コンゴーレッドとサイクロデキストリン間の各種pHでの相互作用のスペクトル分析

The absorbance of 500 nm of various concentration of cyclodextrin (CD) containing 0.02 mM congo red (CR) solution were obtained. The absorbance was plotted toward the concentration of CDs to obtain curves showing the relation of the variation of the absorbance to the concentration of CDs. In the case of the α-CD series (α-CD, G₁-α-CD and G₂-α-CD), the absorbance increased in accordance with the CDs’ concentration, and the increasing ratio of G₂-α-CD was considerably higher than those of α- and G₁-α-CD. On the other hand, in the case of the β-CD and γ-CD series, the absorbance curves showed that they reached a plateau at a certain concentration. It was almost same among the β-CD series. A certain interaction, which was maximum at a ratio less than CR: β-CD/1:250, might occur between CR and β-CD, except inclusion complex formation. The absorbance curves for the γ-CD series showed that it reached a plateau at a considerably lower concentration than that of β-CD. The formation ratio of CR: γ-CD complex was calculated as 1:2 at pH 5.0. We inferred that cavity size and the character of CDs affected accessing style to CR molecules and that the CR molecule was unable to access α-CD because the cavity size was too small to incorporate a CR molecule.
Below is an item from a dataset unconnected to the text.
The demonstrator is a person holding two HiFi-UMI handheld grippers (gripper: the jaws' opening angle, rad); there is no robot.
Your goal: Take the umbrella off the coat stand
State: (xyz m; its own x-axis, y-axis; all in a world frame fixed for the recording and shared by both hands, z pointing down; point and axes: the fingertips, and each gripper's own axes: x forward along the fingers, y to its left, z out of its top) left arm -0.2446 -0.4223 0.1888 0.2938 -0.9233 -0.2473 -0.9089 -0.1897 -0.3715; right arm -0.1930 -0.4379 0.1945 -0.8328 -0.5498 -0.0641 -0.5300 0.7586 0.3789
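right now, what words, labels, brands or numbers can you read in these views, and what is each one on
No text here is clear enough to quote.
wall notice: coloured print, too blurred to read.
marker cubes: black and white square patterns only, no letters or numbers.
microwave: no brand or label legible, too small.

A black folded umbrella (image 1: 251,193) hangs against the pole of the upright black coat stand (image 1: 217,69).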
The cavity of β-CD may be able to attract a CR molecule, but is unable to incorporate it. The cavity of γ-CD may be able to incorporate a CR molecule. As a conclusion, the α- and β-CD series were able to interact with CR molecules except in inclusion complexes, whereas, the γ-CD series were able to form inclusion complexes. In the NMR spectroscopy of CR in CDs containing D₂O, the ¹H NMR profile of CR was greatly changed by the addition of the γ-CD series, slightly changed by the addition of the β-CD series and not changed by the addition of the α-CD series. The chemical shift of the γ-CD series was also greatly changed by the addition of CR, but not the α-CD or β-CD series. By the addition of the same molar concentration of γ-CD to CR in D₂O, 1:1 complex formation was achieved, and the pH of this solution was around 8. We inferred that the complex formation ratios’ difference between NMR of spectroscopy and spectrophotometry depends on the solutions’ pH.